Often it is useful to see this derivative as a linear operator such that: $$ \mathbf{D} f(\mathbf{X})[\boldsymbol{\xi}] = f(\mathbf{X}+\mathbf{\xi}) - f(\mathbf{X}) + o(\lVert\boldsymbol{\xi}\rVert)$$
Matrix-to-Scalar Functions #
For a function $f:\mathbb{R}^{m \times n} \to \mathbb{R}$, the directional derivative at $\mathbf{X}$ in direction $\mathbf{V}$ is: $$Df(\mathbf{X})[\mathbf{V}] = \lim_{h \to 0} \frac{f(\mathbf{X} + h\mathbf{V}) - f(\mathbf{X})}{h}$$
Definition 0.11 (Matrix Gradient)
The gradient can be computed element-wise as: $$\nabla f(\mathbf{X}) = \begin{pmatrix} \frac{\partial f}{\partial X_{11}} & \frac{\partial f}{\partial X_{12}} & \cdots & \frac{\partial f}{\partial X_{1n}} \\ \frac{\partial f}{\partial X_{21}} & \frac{\partial f}{\partial X_{22}} & \cdots & \frac{\partial f}{\partial X_{2n}} \\ \vdots & \vdots & \ddots & \vdots \\ \frac{\partial f}{\partial X_{m1}} & \frac{\partial f}{\partial X_{m2}} & \cdots & \frac{\partial f}{\partial X_{mn}} \end{pmatrix}$$
Examples of Matrix-to-Scalar Functions #
Example 1: $f(\mathbf{X}) = |\mathbf{X}|_F^2 = \mathrm{Tr}(\mathbf{X}^\mathrm{T}\mathbf{X})$
Using the Gateaux derivative: $$Df(\mathbf{X})[\mathbf{V}] = \left.\frac{d}{dt}\right|_{t=0} \mathrm{Tr}((\mathbf{X}+t\mathbf{V})^\mathrm{T}(\mathbf{X}+t\mathbf{V}))$$
Expanding and differentiating: $$= \left.\frac{d}{dt}\right|_{t=0} [\mathrm{Tr}(\mathbf{X}^\mathrm{T}\mathbf{X}) + 2t\mathrm{Tr}(\mathbf{X}^\mathrm{T}\mathbf{V}) + t^2\mathrm{Tr}(\mathbf{V}^\mathrm{T}\mathbf{V})]$$ $$= 2\mathrm{Tr}(\mathbf{X}^\mathrm{T}\mathbf{V})$$
Therefore: $\nabla f(\mathbf{X}) = 2\mathbf{X}$
Example 2: $f(\mathbf{X}) = \log\det(\mathbf{X})$ (for invertible $\mathbf{X}$)

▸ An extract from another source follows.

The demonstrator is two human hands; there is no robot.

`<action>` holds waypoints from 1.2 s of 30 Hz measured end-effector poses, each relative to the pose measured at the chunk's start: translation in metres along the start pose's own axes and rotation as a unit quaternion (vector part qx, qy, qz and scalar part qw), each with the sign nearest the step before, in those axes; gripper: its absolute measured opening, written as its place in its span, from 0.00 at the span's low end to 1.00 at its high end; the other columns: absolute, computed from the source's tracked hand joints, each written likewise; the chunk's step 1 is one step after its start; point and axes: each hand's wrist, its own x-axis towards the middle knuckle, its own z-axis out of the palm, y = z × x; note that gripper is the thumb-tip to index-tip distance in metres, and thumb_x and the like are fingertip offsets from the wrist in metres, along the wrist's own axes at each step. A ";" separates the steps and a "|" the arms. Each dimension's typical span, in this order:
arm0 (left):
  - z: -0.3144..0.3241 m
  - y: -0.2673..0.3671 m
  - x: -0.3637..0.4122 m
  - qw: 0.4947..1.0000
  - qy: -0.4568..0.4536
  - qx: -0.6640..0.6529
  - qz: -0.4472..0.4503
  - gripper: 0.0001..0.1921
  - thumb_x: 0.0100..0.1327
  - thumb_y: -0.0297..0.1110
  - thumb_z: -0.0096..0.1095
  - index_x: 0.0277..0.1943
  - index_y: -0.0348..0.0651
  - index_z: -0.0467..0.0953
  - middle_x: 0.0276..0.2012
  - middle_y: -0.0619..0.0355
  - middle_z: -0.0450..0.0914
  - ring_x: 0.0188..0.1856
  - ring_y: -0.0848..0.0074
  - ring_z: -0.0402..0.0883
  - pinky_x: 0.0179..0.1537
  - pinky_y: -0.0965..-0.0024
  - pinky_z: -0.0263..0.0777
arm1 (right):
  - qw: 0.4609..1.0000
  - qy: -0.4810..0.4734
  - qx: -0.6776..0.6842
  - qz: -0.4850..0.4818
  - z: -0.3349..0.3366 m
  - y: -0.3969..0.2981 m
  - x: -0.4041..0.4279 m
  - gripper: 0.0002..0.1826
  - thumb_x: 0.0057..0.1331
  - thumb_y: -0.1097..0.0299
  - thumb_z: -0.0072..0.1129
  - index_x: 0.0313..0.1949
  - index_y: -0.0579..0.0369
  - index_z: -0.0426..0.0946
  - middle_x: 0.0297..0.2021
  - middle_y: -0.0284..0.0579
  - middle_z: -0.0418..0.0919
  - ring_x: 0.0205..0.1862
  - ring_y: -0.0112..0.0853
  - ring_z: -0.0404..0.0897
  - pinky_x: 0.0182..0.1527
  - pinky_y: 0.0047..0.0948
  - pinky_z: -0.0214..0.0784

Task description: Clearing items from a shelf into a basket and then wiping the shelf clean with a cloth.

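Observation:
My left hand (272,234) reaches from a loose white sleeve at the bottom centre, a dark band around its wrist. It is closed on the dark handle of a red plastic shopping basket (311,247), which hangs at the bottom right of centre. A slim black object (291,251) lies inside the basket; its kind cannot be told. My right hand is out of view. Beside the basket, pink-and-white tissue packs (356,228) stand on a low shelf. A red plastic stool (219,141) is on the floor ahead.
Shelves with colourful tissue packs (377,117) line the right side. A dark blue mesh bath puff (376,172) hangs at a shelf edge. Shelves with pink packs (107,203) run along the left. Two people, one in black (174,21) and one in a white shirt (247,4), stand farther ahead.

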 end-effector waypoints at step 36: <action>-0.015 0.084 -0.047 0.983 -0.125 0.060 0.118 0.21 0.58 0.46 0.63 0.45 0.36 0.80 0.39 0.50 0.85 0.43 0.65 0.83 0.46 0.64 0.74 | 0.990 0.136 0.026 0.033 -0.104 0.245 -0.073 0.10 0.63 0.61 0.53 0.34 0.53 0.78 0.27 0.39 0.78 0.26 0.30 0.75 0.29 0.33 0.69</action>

For this function: $$Df(\mathbf{X})[\mathbf{V}] = \left.\frac{d}{dt}\right|_{t=0} \log\det(\mathbf{X}+t\mathbf{V}) = \mathrm{Tr}(\mathbf{X}^{-1}\mathbf{V})$$
Therefore: $\nabla f(\mathbf{X}) = \mathbf{X}^{-\mathrm{T}}$
6 - Matrix Functions: $f:\mathbb{R}^{m \times n} \to \mathbb{R}^{p \times q}$ #
Matrix-to-Matrix Functions #
For a function $f:\mathbb{R}^{m \times n} \to \mathbb{R}^{p \times q}$, the directional derivative $Df(\mathbf{X})[\mathbf{V}]$ is a linear mapping from $\mathbb{R}^{m \times n}$ to $\mathbb{R}^{p \times q}$.
Since $Df(\mathbf{X})$ is linear, there exists a matrix $\mathbf{M}_{\mathbf{X}} \in \mathbb{R}^{pq \times mn}$ such that: $$\mathrm{vec}(Df(\mathbf{X})[\mathbf{V}]) = \mathbf{M}_{\mathbf{X}} \mathrm{vec}(\mathbf{V})$$ where $\mathrm{vec}(\cdot)$ stacks matrix columns into a vector.
This representation transforms the problem of computing matrix derivatives into standard matrix-vector multiplication. The matrix $\mathbf{M}_{\mathbf{X}}$ is sometimes called the derivative matrix or Jacobian matrix of the vectorized function.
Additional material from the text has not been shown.